Destravar um modo de jogo no DEMO? Ah, faça-me o favor…
Isso é motivo suficiente para fazer você comprar o jogo antes de sair? Pra mim, não é.
[via PS3Fanboy]

Uma das (boas) impressões que eu tenho sobre desenvolvedores japoneses é que eles não se deixam levar por conceitos levianos e não ficam dando ouvidos a todo tipo de conselho que os fanboys malditos ou a mídia norte-americanizada dispara internet afora. Conseqüentemente, isso leva a games mais particulares com experiências mais únicas, baseadas em conceitos completos que, antes do título ir às plateleiras, só pode ser visualizado em sua totalidade pelos criadores — tal qual a jogabilidade limitada de Resident Evil 4 (e todos os outros, na verdade), que ajuda a aumentar a sensação de desespero e urgência. Infelizmente, a Capcom parece estar seguindo na contramão com Resident Evil 5, dando um passo que, na minha opinião, o leva em direção de se transformar em mais um shooter genérico.
Talvez eu esteja exagerando, mas o fato é que depois de muitas reclamações sobre a jogabilidade travada e comparações com Gears of War 2, no qual o jogador pode atirar e andar ao mesmo tempo, o produtor Jun Takeuchi deu pra trás.
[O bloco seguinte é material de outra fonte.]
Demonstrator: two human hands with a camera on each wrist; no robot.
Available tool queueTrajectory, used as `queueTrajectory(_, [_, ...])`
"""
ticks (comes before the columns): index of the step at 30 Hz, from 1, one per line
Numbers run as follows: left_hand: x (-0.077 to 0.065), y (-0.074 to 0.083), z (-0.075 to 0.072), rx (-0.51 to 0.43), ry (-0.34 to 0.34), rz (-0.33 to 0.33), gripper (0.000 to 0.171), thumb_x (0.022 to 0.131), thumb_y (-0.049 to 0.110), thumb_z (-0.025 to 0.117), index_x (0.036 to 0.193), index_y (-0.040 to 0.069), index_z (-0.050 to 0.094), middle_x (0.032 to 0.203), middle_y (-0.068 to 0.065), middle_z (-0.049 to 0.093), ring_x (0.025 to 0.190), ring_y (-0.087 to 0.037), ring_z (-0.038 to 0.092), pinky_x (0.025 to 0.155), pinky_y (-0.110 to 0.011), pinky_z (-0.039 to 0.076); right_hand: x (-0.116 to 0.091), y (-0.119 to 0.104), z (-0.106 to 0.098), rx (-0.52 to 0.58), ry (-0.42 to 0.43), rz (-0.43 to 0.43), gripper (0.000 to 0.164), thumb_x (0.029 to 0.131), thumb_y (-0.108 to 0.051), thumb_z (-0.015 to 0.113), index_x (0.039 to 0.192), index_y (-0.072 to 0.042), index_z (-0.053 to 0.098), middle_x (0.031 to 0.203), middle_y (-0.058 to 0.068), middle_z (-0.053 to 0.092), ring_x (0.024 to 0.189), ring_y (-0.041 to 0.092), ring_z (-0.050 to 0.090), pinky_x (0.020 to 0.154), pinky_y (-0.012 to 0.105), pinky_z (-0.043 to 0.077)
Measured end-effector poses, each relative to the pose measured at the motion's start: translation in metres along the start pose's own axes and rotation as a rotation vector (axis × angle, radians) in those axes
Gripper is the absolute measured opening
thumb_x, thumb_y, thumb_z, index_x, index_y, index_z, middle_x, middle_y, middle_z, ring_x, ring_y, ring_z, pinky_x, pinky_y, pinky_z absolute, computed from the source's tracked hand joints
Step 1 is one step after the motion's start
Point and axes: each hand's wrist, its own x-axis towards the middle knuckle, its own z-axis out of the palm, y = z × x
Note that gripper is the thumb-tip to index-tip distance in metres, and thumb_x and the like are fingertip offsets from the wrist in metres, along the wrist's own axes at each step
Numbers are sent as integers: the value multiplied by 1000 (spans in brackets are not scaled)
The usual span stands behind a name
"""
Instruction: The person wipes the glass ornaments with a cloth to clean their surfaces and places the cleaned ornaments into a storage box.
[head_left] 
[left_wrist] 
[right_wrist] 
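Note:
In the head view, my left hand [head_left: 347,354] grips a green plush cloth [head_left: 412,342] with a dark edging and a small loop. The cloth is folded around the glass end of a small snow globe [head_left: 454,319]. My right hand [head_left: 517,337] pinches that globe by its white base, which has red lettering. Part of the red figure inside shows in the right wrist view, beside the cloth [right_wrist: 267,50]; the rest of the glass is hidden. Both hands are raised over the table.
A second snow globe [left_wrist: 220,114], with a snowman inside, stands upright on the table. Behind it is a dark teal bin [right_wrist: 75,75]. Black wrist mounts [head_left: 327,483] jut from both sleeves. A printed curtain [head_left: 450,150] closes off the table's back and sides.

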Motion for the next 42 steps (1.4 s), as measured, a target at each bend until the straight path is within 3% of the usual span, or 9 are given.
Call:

Ele anunciou que o novo capítulo da série de survival horror da Capcom terá seus controles reformulados na nova versão a ser apresentada na próxima Tokyo Game Show, que acontece a partir do próximo dia 09 em, er… Tokyo.
A nós, só resta esperar, torcer, e observar as novas imagens reveladas aqui.
[via Destructoid]
Um jogo como Battlefield Heroes, que tem o calibre da marca Battlefield, gráficos bacanas e diferentes, multiplayer online, e ainda por cima é GRÁTIS, é a fórmula perfeita pra atrair o interesse de milhões de gamers do mundo todo. Um lançamento stealth em modo beta fechado é fórmula perfeita pra passar a perna nesses milhares de gamers interessados.
É isso mesmo: a EA/DICE já colocou o jogo para funcionar, e já tem bastante gente jogando. Mas se você quiser participar, precisa rebolar. Em vez de apenas ir até o site, baixar o jogo, instalar e começar o fragfest, você precisa ficar de olho lá na página, esperando que a bondade divina se manifeste nos caras e eles distribuam uma mixaria de convites. E aí contar com a sorte de chegar a tempo de pegar um.
Sei lá, pra mim dá a impressão de que eles não estão fazendo questão que eu jogue. E se eles não fazem questão, eu também não faço. Minha esperança é que alguém tenha saco de acampar no site pra pegar um convite e depois possa me colocar pra dentro. Mas se não rolar nada disso, eu espero pacientemente até eles lançarem essa budega direito. Tenho bastante o que jogar até lá.
Essa mania de beta já foi longe demais.